* _Exercise aim_: The answer must consist only of the lines from the line with "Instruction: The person" to the line with "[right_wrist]", both included, exactly as they stand below.

====

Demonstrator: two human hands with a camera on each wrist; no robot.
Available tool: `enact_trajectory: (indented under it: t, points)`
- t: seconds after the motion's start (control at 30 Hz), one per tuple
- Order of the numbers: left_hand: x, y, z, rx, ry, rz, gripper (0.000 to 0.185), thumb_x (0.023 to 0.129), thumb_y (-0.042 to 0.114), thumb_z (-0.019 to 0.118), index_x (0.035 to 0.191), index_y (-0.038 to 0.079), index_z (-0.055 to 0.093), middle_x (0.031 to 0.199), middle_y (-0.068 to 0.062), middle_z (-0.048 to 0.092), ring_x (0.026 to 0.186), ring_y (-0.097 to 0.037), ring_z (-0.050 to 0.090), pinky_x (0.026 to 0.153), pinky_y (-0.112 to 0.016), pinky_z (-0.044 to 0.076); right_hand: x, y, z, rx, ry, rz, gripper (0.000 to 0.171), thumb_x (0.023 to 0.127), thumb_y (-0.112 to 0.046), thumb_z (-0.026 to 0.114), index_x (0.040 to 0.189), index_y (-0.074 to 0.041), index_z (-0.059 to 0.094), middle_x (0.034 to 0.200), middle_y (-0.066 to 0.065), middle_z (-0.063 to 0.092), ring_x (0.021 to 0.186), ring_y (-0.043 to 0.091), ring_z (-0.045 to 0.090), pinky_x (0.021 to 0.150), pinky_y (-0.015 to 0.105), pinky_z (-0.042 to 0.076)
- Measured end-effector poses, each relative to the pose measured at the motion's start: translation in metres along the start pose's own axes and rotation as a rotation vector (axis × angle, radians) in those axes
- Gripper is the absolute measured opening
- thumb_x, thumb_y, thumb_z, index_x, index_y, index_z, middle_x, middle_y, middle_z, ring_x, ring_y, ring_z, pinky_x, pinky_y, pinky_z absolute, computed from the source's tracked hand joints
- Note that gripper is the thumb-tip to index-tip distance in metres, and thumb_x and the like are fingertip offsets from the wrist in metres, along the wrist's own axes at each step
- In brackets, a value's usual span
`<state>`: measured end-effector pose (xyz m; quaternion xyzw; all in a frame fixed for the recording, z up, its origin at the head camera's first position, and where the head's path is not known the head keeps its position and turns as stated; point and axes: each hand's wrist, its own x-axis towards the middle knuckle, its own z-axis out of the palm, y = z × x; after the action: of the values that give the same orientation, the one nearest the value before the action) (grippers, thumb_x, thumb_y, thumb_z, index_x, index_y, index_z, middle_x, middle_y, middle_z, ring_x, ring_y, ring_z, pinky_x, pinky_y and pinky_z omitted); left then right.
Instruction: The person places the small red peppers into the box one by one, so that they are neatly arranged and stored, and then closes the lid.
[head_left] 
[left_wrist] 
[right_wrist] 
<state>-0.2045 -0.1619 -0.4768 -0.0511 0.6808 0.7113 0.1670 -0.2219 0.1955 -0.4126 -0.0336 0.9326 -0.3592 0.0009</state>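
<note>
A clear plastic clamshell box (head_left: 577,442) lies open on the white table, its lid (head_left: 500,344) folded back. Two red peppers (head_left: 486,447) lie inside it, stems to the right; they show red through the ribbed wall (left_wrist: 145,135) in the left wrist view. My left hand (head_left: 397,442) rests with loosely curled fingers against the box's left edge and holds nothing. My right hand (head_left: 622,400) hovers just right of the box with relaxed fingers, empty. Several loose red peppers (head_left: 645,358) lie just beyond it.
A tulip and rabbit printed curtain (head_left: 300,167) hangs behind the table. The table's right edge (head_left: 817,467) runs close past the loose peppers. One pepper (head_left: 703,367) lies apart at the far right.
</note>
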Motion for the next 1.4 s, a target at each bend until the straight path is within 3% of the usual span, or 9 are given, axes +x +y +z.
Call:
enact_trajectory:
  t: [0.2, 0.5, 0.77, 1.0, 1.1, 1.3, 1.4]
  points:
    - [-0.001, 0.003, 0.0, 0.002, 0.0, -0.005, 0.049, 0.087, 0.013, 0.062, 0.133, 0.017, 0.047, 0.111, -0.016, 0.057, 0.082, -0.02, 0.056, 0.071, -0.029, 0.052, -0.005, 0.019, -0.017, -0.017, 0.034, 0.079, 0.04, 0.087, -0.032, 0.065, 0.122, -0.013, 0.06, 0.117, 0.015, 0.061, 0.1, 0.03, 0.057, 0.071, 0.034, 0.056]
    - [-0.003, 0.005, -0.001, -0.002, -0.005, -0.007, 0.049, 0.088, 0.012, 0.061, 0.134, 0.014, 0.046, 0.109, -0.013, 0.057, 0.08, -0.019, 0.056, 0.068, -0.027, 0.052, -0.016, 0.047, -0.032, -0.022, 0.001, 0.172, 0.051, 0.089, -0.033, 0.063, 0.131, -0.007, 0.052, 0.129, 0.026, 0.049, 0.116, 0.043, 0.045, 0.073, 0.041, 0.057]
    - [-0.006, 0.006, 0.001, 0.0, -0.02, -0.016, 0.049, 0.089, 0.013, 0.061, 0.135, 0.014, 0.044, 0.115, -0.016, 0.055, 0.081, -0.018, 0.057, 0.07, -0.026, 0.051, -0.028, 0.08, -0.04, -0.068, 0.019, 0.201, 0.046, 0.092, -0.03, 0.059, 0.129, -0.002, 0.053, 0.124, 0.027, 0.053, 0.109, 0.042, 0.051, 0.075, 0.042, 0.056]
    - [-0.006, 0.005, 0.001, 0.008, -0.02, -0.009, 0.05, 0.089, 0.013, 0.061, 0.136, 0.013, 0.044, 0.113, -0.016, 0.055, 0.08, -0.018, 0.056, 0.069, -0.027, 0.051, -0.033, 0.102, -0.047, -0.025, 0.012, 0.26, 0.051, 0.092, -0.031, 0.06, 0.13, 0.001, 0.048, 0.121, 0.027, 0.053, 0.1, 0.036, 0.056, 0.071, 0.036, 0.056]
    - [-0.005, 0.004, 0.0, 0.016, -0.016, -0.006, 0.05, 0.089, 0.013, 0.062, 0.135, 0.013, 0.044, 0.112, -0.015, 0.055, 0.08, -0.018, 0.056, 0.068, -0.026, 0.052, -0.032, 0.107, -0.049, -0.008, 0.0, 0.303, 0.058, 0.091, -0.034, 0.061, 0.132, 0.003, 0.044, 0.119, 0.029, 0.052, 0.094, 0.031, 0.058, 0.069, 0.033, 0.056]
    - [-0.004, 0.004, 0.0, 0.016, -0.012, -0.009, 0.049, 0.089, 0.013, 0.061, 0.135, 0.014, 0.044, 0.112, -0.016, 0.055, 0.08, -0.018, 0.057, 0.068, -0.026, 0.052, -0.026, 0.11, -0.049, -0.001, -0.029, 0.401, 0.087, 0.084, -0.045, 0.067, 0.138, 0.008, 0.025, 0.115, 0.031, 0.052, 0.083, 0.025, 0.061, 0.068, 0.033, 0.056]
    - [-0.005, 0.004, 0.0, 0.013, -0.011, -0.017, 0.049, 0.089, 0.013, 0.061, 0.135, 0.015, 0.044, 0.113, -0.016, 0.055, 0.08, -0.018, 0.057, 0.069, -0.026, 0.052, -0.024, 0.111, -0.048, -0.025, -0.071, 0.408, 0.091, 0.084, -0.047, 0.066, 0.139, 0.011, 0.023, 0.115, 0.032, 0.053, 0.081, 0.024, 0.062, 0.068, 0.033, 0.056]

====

* _Solution to this exercise_:
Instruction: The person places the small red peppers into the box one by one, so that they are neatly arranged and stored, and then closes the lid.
[head_left] 
[left_wrist] 
[right_wrist] 

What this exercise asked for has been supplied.